3. Hillary focused too much on television advertising to develop a mass voter base in the primaries and not enough on the field organization she needed to get the warm bodies essential to carrying caucuses. By cultivating university students, in particular, Obama was able to beat Hillary in caucus after caucus, eroding the lead her primary victories had given her.
4. Faced with the need to substantiate her claims to experience, Hillary blundered and committed a series of gaffes in which she demonstrably overstated her role in events that ranged from th3e Irish peace process to the economic recovery to the resolution of the Bosnian civil war. Already beset by doubts about her integrity, spawned by two decades of scandal, Hillary's credibility was shredded by these mistakes.
But, despite these shortcomings, Hillary showed that a woman could draw the votes of downscale, often sexist, white men. In the her late primary victories in Pennsylvania, Ohio, Indian, West Virginia, and Kentucky, Hillary won, not only by securing the votes of women of all ages, but by getting the backing of high school educated white men, formerly the toughest nut for a woman candidate to crack. Of course, she was helped along by the racism of many of these voters, catalyzed by the ravings of Reverend Wright. But the fact remains that she won these votes over a male opponent, something women candidates were not supposed to be able to do.
And, in the process, Hillary shattered a number of other myths that pundits had once cited to show that women couldn't win. She raised a prodigious amount of money, a sharp contrast to the enforced parsimony which had afflicted so many female candidates in the past. She was never seriously challenged for not knowing her substance on key issues. Her demonstrably high intelligence and familiarity with the facts made it clear that she was substantively qualified to be president, a far cry from the "airhead" label that had frequently been affixed to women running for office. And she allayed fears that a woman could not be an effective commander-in-chief. Almost all the polls showed that more voters trusted her than Obama on issues of defense, national security, and terrorism.
Of course her campaign demonstrated pitfalls for future female candidates to avoid. Voters were quicker to draw negative conclusions about Hillary's personality than they likely would have been had she been male. Concerns that she was "cold" or "unemotional" or "robotic" surfaced early in the polling, while candidates like Mitt Romney, who, arguabley, (sic) could have been subject to similar criticism, were not.
But most important, Hillary demonstrated the power of women voters to elect a female candidate.
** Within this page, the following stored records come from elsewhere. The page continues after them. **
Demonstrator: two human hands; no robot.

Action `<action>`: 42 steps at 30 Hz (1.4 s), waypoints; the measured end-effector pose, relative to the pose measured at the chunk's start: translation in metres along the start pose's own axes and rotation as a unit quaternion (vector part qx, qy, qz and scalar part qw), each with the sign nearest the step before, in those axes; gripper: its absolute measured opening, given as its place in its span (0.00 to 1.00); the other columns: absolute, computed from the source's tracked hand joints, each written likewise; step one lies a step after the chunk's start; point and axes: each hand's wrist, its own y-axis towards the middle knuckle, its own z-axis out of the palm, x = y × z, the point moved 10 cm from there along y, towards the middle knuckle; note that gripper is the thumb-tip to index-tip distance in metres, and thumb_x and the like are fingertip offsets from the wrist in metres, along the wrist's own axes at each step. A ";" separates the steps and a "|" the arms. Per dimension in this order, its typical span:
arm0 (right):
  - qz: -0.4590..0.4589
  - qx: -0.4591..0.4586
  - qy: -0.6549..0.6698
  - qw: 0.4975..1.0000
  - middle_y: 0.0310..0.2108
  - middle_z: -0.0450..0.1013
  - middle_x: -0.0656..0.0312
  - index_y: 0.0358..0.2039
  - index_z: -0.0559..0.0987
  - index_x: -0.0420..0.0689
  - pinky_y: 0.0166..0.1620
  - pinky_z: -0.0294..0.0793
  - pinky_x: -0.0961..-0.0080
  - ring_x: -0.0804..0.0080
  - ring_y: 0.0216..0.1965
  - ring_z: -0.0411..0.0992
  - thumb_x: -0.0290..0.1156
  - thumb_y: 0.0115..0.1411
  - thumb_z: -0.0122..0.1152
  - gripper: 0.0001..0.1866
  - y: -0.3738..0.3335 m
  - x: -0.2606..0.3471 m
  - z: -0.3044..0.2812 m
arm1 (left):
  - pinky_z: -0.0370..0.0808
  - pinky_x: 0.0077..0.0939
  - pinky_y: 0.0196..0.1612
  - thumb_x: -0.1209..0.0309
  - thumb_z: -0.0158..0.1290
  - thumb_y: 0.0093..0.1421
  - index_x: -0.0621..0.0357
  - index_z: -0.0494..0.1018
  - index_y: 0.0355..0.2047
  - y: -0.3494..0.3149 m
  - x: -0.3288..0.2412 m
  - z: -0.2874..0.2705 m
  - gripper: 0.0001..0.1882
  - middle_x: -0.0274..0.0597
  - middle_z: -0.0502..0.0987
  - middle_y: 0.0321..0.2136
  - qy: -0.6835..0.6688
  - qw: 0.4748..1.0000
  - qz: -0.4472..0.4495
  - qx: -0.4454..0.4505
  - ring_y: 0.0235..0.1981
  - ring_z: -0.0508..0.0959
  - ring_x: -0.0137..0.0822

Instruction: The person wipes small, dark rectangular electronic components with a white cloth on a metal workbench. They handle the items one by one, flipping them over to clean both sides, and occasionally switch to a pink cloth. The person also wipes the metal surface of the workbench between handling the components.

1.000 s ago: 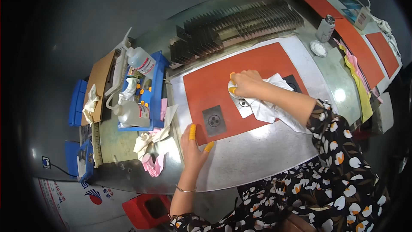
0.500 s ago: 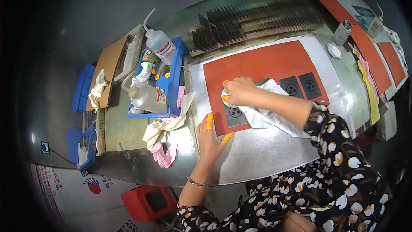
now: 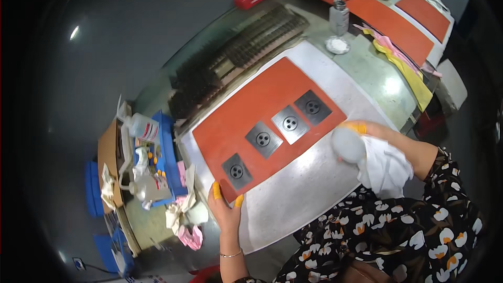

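On an orange mat (image 3: 236, 120) lie several square metal plates in a slanted row, each with a round mark holding three dots; the leftmost plate (image 3: 237, 171) is darker than the silvery one (image 3: 290, 124). My left hand (image 3: 225, 212) is at the mat's near left corner, thumb and forefinger apart in yellow finger cots, holding nothing. Beyond the mat's right end, my right hand (image 3: 369, 130) grips a white cloth (image 3: 385, 165). A rounded, pale grey-white pad-like end, blurred, sticks out of that grip; the fingers under it are mostly hidden.
Left of the mat, a blue tray (image 3: 168, 152) holds squeeze bottles and yellow finger cots, with crumpled cloths (image 3: 183, 220) beside it. Dark thin plates stand in a rack (image 3: 241, 55) behind. A grey bottle (image 3: 339, 18) and a small white dish (image 3: 337, 45) are at the far right.
My right hand has lifted the cloth off the plates and moved right, past the mat, uncovering the row. The left hand has come to the mat's corner. The whole view has tilted.
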 end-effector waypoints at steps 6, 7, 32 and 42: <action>-0.134 -0.009 0.165 0.977 0.31 0.73 0.58 0.42 0.70 0.46 0.44 0.69 0.40 0.62 0.32 0.74 0.47 0.62 0.42 0.19 0.031 0.056 -0.085 | 0.59 0.41 0.52 0.70 0.65 0.38 0.68 0.60 0.51 0.033 -0.006 0.000 0.40 0.55 0.65 0.47 0.135 0.990 -0.039 0.009 0.49 0.64 0.54; -0.144 -0.007 0.153 0.978 0.31 0.74 0.59 0.42 0.70 0.45 0.44 0.70 0.42 0.64 0.31 0.75 0.46 0.62 0.42 0.19 0.040 0.061 -0.089 | 0.59 0.41 0.52 0.70 0.64 0.39 0.68 0.60 0.51 0.039 -0.007 0.000 0.39 0.56 0.65 0.47 0.170 0.984 -0.043 -0.005 0.49 0.64 0.54; -0.338 -0.166 0.054 0.925 0.32 0.71 0.58 0.38 0.69 0.40 0.40 0.75 0.65 0.63 0.33 0.74 0.37 0.63 0.44 0.13 -0.099 0.069 -0.150 | 0.70 0.34 0.44 0.59 0.66 0.35 0.59 0.58 0.55 0.118 -0.289 0.149 0.47 0.47 0.66 0.45 -0.101 0.963 0.170 0.181 0.46 0.68 0.44; -0.343 -0.262 -0.033 0.902 0.30 0.74 0.55 0.37 0.70 0.41 0.31 0.75 0.74 0.66 0.30 0.74 0.32 0.62 0.43 0.10 -0.111 0.068 -0.146 | 0.39 0.52 0.61 0.54 0.68 0.31 0.64 0.48 0.58 0.077 -0.261 0.149 0.58 0.59 0.42 0.61 -0.018 0.957 0.176 0.229 0.63 0.43 0.52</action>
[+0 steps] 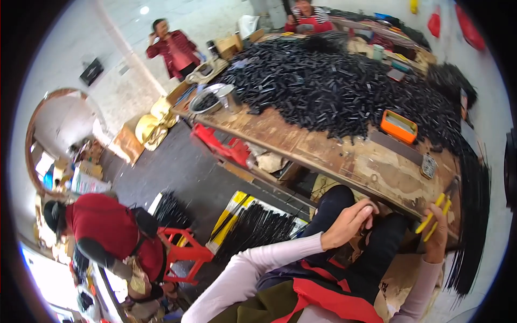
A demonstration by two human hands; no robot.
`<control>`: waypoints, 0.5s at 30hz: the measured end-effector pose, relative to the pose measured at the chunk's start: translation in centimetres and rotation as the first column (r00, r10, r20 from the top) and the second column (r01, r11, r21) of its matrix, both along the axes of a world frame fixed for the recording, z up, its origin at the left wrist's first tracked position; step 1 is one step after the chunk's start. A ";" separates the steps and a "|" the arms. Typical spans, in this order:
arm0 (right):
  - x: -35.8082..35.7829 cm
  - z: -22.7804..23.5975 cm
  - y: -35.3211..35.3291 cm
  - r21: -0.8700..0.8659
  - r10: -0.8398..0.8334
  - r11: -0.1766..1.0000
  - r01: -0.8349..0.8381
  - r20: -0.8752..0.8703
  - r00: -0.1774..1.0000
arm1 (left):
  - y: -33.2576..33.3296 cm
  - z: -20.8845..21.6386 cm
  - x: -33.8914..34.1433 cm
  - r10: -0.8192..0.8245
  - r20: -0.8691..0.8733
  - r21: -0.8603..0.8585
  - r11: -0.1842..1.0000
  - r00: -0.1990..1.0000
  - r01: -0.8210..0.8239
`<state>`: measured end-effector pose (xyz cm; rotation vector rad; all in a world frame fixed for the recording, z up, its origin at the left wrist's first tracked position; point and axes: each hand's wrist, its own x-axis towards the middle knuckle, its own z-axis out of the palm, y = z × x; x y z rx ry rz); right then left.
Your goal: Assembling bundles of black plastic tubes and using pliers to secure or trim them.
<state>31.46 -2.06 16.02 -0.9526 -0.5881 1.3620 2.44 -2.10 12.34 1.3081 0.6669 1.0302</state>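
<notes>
My right hand (437, 230) is closed round the yellow handles of pliers (432, 217) at the table's right front corner. The dark head of the pliers points up and away over the table edge. My left hand (353, 222) hovers above my lap with its fingers curled together; whatever may be inside them is hidden. A small metal-looking block (428, 166) lies on the wooden table (323, 149) beyond the pliers. Farther back spreads a large heap of short black pieces (318, 81), with an orange open box (398, 127) at its near edge.
Long black strands (471, 226) hang down the table's right end. Bundles of black strips (253, 229) lie on the floor at left, near a red stool (186, 253). A person in red (116, 229) bends there; two more people are beyond the table. A metal bowl (206, 101) stands at the table's far left.
</notes>
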 end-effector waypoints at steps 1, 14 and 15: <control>-1.7 0.6 -0.6 0.020 0.038 0.999 -0.039 0.036 0.999 | -0.4 -0.6 -0.2 -0.036 0.026 -0.020 0.999 0.999 0.036; -14.3 1.0 -1.0 0.124 0.192 0.962 -0.245 0.332 0.923 | 1.3 0.7 -3.4 -0.046 0.168 0.019 0.999 0.985 0.044; -14.4 0.9 -1.1 0.114 0.188 0.962 -0.247 0.381 0.905 | 1.5 0.3 -3.3 -0.071 0.164 0.022 0.997 0.984 0.068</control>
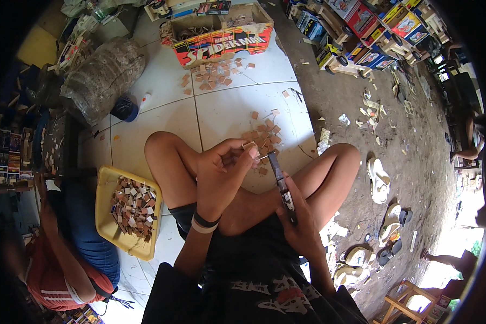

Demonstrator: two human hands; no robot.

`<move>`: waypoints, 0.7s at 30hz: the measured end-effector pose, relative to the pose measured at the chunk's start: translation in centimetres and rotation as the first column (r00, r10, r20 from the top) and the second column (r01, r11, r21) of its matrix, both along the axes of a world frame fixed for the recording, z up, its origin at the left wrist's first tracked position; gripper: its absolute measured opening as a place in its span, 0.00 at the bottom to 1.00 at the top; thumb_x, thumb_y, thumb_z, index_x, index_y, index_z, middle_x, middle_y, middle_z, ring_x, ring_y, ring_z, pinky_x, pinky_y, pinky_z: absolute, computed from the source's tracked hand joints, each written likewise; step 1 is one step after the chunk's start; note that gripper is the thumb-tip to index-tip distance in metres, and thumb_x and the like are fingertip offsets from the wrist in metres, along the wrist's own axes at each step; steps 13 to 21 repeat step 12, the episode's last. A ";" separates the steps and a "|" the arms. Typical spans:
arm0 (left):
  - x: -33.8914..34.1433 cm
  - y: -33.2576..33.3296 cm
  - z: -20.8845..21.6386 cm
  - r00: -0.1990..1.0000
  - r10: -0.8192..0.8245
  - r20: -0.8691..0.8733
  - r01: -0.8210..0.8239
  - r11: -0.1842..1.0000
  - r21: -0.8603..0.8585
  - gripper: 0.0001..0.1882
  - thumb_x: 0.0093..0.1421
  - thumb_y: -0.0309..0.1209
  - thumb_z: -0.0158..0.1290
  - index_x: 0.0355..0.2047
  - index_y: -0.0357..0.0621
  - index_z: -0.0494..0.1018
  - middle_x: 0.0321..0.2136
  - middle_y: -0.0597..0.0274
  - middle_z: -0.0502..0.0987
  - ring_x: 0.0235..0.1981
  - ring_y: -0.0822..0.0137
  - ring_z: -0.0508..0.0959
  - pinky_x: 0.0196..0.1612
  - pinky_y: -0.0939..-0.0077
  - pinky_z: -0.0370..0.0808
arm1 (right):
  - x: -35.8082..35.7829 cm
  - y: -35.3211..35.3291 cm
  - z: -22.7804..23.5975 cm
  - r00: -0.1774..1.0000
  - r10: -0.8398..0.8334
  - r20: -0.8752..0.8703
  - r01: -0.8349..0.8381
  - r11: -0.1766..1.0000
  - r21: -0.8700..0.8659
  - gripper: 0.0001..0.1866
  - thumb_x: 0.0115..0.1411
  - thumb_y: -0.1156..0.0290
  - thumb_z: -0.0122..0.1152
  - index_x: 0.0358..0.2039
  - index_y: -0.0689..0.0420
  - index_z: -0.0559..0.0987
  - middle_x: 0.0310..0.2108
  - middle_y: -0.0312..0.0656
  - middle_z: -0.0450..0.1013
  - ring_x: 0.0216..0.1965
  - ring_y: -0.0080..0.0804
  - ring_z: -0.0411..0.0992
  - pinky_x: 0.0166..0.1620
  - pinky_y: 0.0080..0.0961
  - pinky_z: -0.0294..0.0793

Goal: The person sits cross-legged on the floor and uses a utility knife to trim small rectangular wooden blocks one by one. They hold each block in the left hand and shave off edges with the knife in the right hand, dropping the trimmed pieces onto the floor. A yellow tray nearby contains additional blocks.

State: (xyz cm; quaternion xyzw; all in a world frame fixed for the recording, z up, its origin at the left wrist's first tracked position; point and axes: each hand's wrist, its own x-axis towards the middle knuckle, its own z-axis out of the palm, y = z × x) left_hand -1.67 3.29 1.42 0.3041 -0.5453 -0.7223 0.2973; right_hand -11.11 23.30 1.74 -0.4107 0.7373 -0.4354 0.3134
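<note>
My left hand [227,162] pinches a small brown square piece [249,146] between thumb and fingers. A thin pale strip [262,157] sticks out from it toward the tool in my other hand. My right hand [299,216] is closed around a dark narrow hand tool [282,186] with a black-and-white patterned side; its kind is not clear. The tool's tip is close to my left thumb. Just beyond both hands, a loose pile of brown square pieces [265,135] lies on the white tiles [146,124], between my crossed legs.
A yellow tub [154,227] of small square pieces stands at my left. Another person in a red top [59,270] sits beside it. Farther off are more pieces [213,75], a printed carton [224,48], and a stuffed clear sack [103,78]. Sandals [378,181] and wooden toy trucks [362,32] lie right.
</note>
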 end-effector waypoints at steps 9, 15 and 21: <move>0.3 -0.2 -0.4 0.995 -0.077 -0.068 0.082 0.994 0.073 0.14 0.72 0.29 0.60 0.50 0.27 0.78 0.38 0.56 0.86 0.41 0.71 0.86 0.49 0.78 0.83 | 0.5 0.3 -0.2 0.984 -0.013 0.176 0.011 1.000 0.015 0.42 0.68 0.86 0.57 0.79 0.56 0.55 0.75 0.58 0.61 0.76 0.55 0.59 0.75 0.44 0.60; 0.4 -0.1 -0.5 0.976 -0.098 -0.194 0.131 0.977 0.167 0.16 0.75 0.31 0.58 0.53 0.27 0.77 0.42 0.54 0.85 0.45 0.69 0.86 0.53 0.77 0.83 | 0.4 0.4 -0.2 0.979 -0.003 0.204 0.003 1.000 0.002 0.42 0.68 0.85 0.57 0.79 0.57 0.54 0.75 0.58 0.61 0.77 0.53 0.58 0.76 0.44 0.58; 0.4 -0.1 -0.5 0.976 -0.098 -0.194 0.131 0.977 0.167 0.16 0.75 0.31 0.58 0.53 0.27 0.77 0.42 0.54 0.85 0.45 0.69 0.86 0.53 0.77 0.83 | 0.4 0.4 -0.2 0.979 -0.003 0.204 0.003 1.000 0.002 0.42 0.68 0.85 0.57 0.79 0.57 0.54 0.75 0.58 0.61 0.77 0.53 0.58 0.76 0.44 0.58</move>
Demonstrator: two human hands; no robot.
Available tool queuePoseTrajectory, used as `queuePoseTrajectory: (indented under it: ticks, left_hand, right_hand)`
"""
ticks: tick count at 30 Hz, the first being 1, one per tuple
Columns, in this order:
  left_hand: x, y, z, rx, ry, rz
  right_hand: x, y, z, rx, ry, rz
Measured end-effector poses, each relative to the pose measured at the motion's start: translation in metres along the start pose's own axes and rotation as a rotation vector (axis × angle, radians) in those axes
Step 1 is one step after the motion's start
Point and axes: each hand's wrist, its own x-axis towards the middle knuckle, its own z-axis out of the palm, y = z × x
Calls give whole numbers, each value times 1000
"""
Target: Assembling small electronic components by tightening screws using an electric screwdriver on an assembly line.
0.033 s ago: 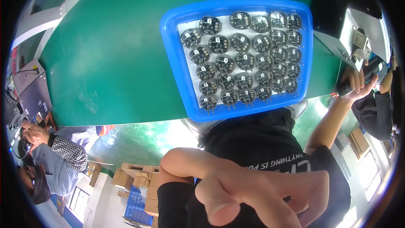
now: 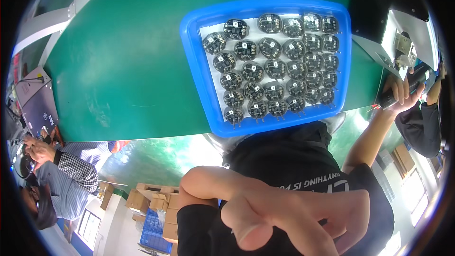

Her top heavy margins among upscale women and her strong performance among their downscale sisters, showed that women can get the female vote and use it as a platform from which to win.
After all, if we discount the February primaries and caucuses in which Hillary was caught flat-footed and out of money (because she assumed Obama would be knocked out on Super Tuesday), the New York Senator clearly outdrew Obama and would have captured the nomination easily.
The lesson is clear: Being a woman is not a handicap in running for president. It is, rather, a priceless asset. It is not, however, enough by itself to assure victory.
Editor's comment: I can't say I disagree with Dick, can you?